What we would like to see now from Rasmussen (and others) are more positive polls telling us how many Americans actually think they understand the complicated bill, and, if they do, what parts of the bill they now would like to see repealed and what should be kept. Agreement there will get harder to achieve as more people find benefits in ACA for themselves. Oddly seniors remain the largest group to be convinced. This echoes the growth in public support for Medicare which the Republicans tried to brand as Socialized Medicine certain to ruin American Medicine in the late 1960’s. Add to that the fact that insurance companies will be writing more policies thanks to the individual mandate and it is entirely possible that by November support for ACA may turn around.

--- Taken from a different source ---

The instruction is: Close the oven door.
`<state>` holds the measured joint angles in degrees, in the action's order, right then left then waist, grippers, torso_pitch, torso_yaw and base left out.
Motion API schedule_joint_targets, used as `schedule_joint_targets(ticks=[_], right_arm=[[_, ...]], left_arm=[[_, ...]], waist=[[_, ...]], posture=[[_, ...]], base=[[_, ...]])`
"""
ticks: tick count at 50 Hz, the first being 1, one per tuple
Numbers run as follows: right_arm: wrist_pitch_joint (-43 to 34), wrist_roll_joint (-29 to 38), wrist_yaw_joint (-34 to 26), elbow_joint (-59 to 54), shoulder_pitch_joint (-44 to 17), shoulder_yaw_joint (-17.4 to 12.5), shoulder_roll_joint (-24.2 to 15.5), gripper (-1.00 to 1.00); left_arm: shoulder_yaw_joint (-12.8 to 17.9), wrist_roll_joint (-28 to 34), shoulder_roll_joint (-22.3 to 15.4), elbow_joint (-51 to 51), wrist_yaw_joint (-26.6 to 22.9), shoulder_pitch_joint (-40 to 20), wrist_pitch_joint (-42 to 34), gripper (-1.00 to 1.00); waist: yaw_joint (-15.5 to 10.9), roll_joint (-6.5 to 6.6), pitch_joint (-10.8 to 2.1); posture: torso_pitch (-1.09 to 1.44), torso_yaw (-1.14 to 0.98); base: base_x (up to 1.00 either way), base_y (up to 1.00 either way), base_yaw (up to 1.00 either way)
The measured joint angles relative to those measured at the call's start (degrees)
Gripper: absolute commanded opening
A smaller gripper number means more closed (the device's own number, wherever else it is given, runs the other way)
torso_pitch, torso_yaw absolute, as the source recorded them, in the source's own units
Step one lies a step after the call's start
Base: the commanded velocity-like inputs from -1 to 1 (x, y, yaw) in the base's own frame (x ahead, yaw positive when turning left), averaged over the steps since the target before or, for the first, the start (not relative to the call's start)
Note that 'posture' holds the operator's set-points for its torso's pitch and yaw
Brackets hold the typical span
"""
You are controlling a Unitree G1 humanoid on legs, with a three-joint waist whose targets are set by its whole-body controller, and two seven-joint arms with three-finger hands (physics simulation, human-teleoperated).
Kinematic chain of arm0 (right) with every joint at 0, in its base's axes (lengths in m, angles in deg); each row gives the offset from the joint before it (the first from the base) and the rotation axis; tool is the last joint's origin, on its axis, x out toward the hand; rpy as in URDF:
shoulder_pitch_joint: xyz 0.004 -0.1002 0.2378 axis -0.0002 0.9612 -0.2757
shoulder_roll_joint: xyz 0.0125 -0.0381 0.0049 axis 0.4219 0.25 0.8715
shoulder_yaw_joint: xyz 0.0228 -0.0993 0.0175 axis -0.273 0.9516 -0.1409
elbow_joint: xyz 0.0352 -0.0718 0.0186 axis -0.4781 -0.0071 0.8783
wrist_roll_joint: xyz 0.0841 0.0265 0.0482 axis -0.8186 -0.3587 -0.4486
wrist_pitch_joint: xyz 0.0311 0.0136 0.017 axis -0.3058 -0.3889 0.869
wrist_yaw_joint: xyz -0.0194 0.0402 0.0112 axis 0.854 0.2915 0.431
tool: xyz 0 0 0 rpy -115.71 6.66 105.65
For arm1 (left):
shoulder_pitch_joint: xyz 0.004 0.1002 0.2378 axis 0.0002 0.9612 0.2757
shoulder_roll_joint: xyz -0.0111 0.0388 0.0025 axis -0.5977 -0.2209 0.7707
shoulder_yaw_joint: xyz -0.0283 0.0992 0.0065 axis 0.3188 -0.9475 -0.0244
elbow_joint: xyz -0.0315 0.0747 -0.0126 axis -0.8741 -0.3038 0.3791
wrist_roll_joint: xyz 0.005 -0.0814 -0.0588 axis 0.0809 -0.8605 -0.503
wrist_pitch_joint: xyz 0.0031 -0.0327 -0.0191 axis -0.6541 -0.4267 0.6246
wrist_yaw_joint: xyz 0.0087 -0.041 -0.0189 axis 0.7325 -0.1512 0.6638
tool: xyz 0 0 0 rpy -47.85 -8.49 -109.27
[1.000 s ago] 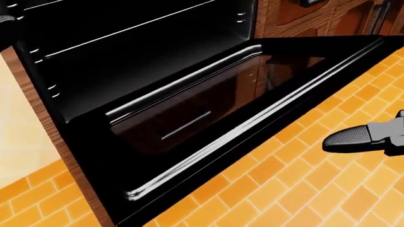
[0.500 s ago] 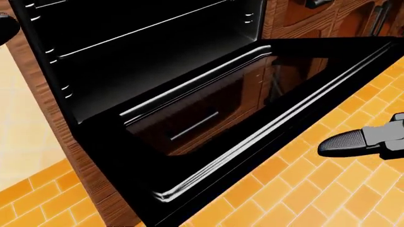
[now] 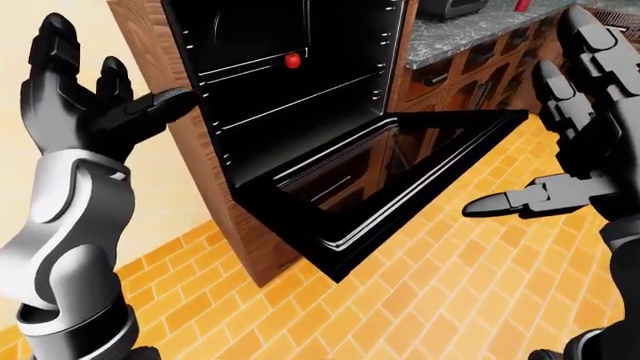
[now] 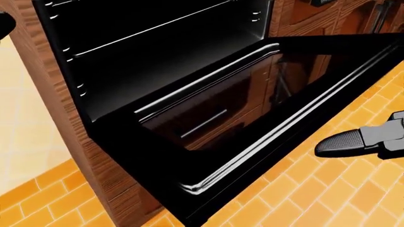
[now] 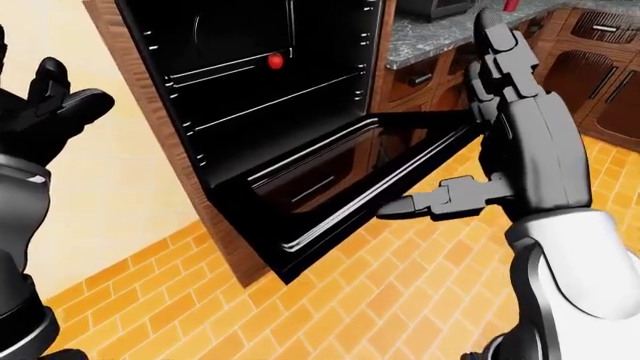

All this should not obscure the fact that further work on reform is still needed, work that addresses cost issues. That must come soon. There are measures in ACA like slashing Medicare Advantage programs (Medicare Part D) that will cut costs, but these alone will not be nearly enough to address the growing cost crisis. If we could finally retire the delusion about repealing the entire 2010 Act as a quick fix, and set about improving it, we will get much closer to the real health care reform that this country desperately needs.
That may require giving people like Michelle Bachmann and Charles Grassley “movie money’ to stay out of the debate — borrowing a phrase from my dating years detailing an approach to young siblings on nights when you wished to focus on your ‘prospects’ at home. We will be asking tough questions then that require tough answers, and a ‘coloring book’ approach to the problem will be out-of-place.